John Muir (1838 – 1914)
Scottish born American environmentalist, naturalist, traveler, writer, and scientist.
Why should man value himself as more than a small part of the one great unit of creation? And what creature of all that the Lord has taken the pains to make is not essential to the completeness of that unit — the cosmos? The universe would be incomplete without man; but it would also be incomplete without the smallest transmicroscopic creature that dwells beyond our conceitful eyes and knowledge. From the dust of the earth, from the common elementary fund, the Creator has made Homo sapiens. From the same material he has made every other creature, however noxious and insignificant to us. They are earth-born companions and our fellow mortals. ... This star, our own good earth, made many a successful journey around the heavens ere man was made, and whole kingdoms of creatures enjoyed existence and returned to dust ere man appeared to claim them. After human beings have also played their part in Creation's plan, they too may disappear without any general burning or extraordinary commotion whatever.
Our crude civilization engenders a multitude of wants, and lawgivers are ever at their wits' end devising. The hall and the theater and the church have been invented, and compulsory education. Why not add compulsory recreation? Our forefathers forged chains of duty and habit, which bind us notwithstanding our boasted freedom, and we ourselves in desperation add link to link, groaning and making medicinal laws for relief. Yet few think of pure rest or of the healing power of Nature.
Thousands of tired, nerve-shaken, over-civilized people are beginning to find out that going to the mountains is going home; that wildness is a necessity; and that mountain parks and reservations are useful not only as fountains of timber and irrigating rivers, but as fountains of life.
Many lawless mysteries vanish, and harmonies take their places.
That memorable day died in purple and gold, and just as the last traces of the sunset faded in the west and the star-lilies filled the sky, the full moon looked down over the rim of the valley, and the great rocks, catching the silvery glow, came forth out of the dusky shadows like very spirits.
In every walk with nature one receives far more than he seeks.
In every country the mountains are fountains, not only of rivers but of men. Therefore we all are born mountaineers, the offspring of rock and sunshine.
Let our law-givers then make haste before it is too late to set apart this surpassingly glorious region for the recreation and well-being of humanity, and all the world will rise up and call them blessed.
The whole wilderness in unity and interrelation is alive and familiar ... the very stones seem talkative, sympathetic, brotherly. ... No particle is ever wasted or worn out but eternally flowing from use to use.
There is a love of wild Nature in everybody, an ancient mother-love ever showing itself whether recognized or no, and however covered by cares and duties.

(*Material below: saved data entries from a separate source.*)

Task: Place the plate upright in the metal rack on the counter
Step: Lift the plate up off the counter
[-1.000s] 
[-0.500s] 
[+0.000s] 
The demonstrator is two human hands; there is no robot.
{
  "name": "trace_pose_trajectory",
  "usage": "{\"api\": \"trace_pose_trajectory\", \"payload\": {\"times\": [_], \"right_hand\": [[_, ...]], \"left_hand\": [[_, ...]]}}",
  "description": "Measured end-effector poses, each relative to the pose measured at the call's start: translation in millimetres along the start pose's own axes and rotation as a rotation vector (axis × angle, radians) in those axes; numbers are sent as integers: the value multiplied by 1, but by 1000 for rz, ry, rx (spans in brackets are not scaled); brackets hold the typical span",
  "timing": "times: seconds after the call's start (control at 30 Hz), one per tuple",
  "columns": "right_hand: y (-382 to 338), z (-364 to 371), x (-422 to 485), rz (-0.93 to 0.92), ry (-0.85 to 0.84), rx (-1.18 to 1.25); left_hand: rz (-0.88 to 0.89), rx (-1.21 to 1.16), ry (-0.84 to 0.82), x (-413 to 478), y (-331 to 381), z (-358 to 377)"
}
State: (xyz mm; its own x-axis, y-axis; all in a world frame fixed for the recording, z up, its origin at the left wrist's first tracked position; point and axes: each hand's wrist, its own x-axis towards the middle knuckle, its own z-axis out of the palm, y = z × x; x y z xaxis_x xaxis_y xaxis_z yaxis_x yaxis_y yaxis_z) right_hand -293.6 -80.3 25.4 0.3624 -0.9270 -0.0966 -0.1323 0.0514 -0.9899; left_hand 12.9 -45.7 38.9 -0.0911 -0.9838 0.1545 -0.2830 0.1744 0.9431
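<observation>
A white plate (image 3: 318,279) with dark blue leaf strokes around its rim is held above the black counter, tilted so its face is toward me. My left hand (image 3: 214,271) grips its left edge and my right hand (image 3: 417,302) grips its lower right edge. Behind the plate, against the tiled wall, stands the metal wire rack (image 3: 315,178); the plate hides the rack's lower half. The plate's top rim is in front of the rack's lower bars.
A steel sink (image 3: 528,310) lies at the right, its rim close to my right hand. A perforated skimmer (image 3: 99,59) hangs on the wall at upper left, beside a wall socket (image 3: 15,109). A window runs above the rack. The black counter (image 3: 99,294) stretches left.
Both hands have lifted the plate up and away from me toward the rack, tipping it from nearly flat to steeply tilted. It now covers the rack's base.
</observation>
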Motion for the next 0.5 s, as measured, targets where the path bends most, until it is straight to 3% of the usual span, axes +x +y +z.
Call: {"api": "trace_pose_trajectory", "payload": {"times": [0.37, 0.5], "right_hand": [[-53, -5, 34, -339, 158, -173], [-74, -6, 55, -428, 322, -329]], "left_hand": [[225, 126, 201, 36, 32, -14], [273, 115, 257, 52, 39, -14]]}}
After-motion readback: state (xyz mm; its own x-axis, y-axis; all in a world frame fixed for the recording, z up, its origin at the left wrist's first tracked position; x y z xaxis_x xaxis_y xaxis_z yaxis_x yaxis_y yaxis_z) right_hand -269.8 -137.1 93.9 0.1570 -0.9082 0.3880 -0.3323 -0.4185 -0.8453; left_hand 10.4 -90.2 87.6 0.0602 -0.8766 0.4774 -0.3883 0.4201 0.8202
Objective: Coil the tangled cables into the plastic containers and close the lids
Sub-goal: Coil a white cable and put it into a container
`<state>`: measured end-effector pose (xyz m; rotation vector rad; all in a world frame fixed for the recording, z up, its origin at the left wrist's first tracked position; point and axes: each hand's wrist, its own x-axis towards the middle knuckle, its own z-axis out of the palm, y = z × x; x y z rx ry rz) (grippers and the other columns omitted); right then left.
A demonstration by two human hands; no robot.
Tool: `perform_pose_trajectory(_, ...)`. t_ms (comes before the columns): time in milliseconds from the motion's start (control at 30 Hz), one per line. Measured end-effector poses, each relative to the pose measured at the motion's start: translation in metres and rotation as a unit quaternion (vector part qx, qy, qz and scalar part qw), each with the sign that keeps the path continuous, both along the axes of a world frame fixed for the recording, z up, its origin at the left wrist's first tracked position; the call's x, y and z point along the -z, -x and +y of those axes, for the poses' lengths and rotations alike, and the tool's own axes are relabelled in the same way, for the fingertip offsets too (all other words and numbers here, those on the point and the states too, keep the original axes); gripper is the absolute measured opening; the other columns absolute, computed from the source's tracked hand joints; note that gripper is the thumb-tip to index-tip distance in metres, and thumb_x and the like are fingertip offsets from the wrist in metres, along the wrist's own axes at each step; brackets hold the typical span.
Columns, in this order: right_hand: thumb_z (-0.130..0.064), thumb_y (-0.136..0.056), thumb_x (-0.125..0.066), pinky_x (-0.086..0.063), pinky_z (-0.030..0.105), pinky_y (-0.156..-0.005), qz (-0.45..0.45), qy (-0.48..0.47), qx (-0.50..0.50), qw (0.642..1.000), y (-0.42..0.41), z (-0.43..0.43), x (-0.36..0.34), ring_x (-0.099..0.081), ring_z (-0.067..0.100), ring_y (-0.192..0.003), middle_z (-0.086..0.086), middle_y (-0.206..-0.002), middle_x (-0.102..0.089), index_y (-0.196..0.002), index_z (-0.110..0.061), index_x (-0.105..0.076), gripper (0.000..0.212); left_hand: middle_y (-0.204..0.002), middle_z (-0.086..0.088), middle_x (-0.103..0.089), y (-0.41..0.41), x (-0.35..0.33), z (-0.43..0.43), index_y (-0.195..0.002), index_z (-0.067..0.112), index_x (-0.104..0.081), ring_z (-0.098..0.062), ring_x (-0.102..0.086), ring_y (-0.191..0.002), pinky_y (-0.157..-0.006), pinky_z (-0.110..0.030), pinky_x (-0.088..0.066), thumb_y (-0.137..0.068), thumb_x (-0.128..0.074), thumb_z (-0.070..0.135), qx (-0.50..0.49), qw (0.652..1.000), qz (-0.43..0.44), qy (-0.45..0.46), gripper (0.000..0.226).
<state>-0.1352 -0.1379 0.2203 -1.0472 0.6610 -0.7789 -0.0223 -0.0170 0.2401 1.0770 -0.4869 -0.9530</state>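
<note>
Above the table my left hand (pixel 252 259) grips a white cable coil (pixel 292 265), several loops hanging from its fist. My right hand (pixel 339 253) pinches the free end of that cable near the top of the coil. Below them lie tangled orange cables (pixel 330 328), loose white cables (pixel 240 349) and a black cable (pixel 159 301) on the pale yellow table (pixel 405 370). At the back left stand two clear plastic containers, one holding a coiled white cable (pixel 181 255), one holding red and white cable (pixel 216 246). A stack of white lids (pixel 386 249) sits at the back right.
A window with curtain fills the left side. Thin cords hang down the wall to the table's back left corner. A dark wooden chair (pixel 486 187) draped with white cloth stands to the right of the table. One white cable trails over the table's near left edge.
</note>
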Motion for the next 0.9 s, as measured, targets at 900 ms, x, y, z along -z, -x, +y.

Few are altogether deaf to the preaching of pine trees. Their sermons on the mountains go to our hearts; and if people in general could be got into the woods, even for once, to hear the trees speak for themselves, all difficulties in the way of forest preservation would vanish.
This grand show is eternal. It is always sunrise somewhere; the dew is never all dried at once; a shower is forever falling; vapor is ever rising. Eternal sunrise, eternal sunset, eternal dawn and gloaming, on sea and continents and islands, each in its turn, as the round earth rolls.
In God's wildness lies the hope of the world — the great fresh, unblighted, unredeemed wilderness. The galling harness of civilization drops off, and wounds heal ere we are aware.
Those [forest] reserves are not merely for the convenience and benefit of the people near them, but they are the property of the nation and for its greatest good. It is unreasonable to suppose that they should be destroyed or imperiled for any local convenience, as a mere present to men engaged in one local industry.
The mountains are fountains of men as well as of rivers, of glaciers, of fertile soil. The great poets, philosophers, prophets, able men whose thoughts and deeds have moved the world, have come down from the mountains — mountain-dwellers who have grown strong there with the forest trees in Nature's workshops.
Plants, animals, and stars are all kept in place, bridled along appointed ways, with one another, and through the midst of one another — killing and being killed, eating and being eaten, in harmonious proportions and quantities.
His countrymen owe him gratitude as the pioneer of our system of national parks. ... Out of the fight which he led for the better care of the Yosemite by the State of California grew the demand for the extension of the system. To this many persons and organizations contributed, but Muir's writings and enthusiasm were the chief forces that inspired the movement. All the other torches were lighted from his.
The sun shines not on us but in us.
[When asked about the word "hike":] I don't like either the word or the thing. People ought to saunter in the mountains — not hike! Do you know the origin of that word saunter? It's a beautiful word. Away back in the middle ages people used to go on pilgrimages to the Holy Land, and when people in the villages through which they passed asked where they were going, they would reply, 'A la sainte terre,' 'To the Holy Land.' And so they became known as sainte-terre-ers or saunterers. Now these mountains are our Holy Land, and we ought to saunter through them reverently, not 'hike' through them.
Nature chose for a tool, not the earthquake or lightning to rend and split asunder, not the stormy torrent or eroding rain, but the tender snow-flowers noiselessly falling through unnumbered centuries, the offspring of the sun and sea.